At no point does physical violence enter the picture.

Satire is only one form of provocative free speech. There’s also straight up provocative, artistically provocative, and crudely provocative. This is where people typically ask the question: Why be unnecessarily provocative? What’s the need?

Here is why provocation, and peaceful tolerance of it, is not just needless, but necessary: anything that lies outside a society’s comfort zone—rudeness, irreverence, provocation, heresy, blasphemy, all considered needless and dangerous—is a point of potential social and intellectual innovation and progress. Not all of it bears out that potential—some of it really is stupid, we decide, and move quickly on; but to borrow a scientific analogy, medical breakthroughs come out of a lot of wasteful experimental duds. We don’t scrap the whole endeavour because some of it sucked.
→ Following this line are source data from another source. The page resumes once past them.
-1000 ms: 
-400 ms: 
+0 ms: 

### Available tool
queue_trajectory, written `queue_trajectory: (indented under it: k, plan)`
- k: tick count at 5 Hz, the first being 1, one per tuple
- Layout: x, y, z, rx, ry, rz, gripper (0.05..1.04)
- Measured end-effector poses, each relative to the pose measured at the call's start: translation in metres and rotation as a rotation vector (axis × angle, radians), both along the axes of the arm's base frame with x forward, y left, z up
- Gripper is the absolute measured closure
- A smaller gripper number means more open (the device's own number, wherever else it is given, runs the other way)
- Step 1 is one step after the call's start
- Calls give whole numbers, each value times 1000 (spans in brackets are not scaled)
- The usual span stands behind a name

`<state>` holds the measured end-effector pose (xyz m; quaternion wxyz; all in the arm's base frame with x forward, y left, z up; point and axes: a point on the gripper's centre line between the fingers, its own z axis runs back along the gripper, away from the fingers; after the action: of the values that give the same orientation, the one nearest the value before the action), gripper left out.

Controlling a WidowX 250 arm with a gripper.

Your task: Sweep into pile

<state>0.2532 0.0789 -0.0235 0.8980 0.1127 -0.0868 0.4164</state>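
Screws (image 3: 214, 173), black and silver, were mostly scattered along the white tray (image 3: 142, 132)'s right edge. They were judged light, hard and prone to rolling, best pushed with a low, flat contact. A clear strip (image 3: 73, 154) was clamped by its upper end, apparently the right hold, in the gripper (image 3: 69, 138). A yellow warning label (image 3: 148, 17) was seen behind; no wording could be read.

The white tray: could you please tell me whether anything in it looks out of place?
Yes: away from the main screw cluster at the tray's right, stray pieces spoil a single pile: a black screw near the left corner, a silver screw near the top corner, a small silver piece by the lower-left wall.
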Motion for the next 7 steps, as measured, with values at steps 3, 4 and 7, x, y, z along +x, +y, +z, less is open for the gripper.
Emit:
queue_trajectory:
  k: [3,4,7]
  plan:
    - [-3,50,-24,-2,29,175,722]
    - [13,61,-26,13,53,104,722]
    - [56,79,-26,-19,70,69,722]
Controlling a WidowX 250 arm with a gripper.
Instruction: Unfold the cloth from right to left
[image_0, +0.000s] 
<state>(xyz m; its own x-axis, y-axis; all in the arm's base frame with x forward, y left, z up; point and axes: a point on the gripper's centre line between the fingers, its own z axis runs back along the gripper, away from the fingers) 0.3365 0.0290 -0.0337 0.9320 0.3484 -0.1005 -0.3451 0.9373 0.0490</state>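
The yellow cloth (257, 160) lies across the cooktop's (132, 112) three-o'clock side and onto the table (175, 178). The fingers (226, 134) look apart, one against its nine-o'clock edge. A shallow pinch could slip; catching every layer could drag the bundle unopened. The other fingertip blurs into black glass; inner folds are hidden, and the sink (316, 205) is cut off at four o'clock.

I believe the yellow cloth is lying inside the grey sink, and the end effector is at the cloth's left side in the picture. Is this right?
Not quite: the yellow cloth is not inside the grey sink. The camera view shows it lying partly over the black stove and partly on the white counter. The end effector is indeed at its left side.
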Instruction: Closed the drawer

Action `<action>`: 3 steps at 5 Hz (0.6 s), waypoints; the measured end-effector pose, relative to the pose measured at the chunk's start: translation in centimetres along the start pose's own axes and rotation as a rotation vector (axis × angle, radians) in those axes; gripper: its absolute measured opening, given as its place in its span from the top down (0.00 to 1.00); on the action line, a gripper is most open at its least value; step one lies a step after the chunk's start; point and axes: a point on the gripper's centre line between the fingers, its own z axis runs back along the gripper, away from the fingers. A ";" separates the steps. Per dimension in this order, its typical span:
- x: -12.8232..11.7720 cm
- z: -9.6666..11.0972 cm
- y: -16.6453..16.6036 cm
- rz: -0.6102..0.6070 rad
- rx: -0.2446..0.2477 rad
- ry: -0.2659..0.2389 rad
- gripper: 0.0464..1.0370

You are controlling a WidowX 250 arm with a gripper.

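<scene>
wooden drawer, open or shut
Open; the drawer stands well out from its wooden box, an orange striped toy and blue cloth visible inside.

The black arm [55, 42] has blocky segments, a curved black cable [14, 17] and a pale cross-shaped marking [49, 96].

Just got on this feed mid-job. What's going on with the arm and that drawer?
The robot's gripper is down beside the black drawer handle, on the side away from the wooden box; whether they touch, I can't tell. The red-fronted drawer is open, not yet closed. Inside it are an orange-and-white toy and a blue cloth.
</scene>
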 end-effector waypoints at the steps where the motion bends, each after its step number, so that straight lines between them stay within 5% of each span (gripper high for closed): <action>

It was once considered ‘needlessly provocative’ to say that the earth moves around the sun, or that human evolved from apes. It was once considered needlessly provocative for women to demand the vote. It was once needlessly provocative to reject caste, or to show a kiss on film. It is only by risking offence, by risking discomfort, hostility, and dismissal, that ideas evolve and generate other ideas.

Social consensus in India, supported by laws like 295A, encourages an attitude of infantile docility when it comes to religious sentiment, placing a premium on coddling personal belief even at the cost of other individual and human rights and social progress. We do ourselves a social and intellectual disservice with this attitude, because all we have accomplished is to say: comply, or accept violent reprisal.

The Charlie Hebdo journalists who were murdered this week poked at every social taboo they could think of. If that is needlessly provocative, then we desperately need some needless provocation in this country.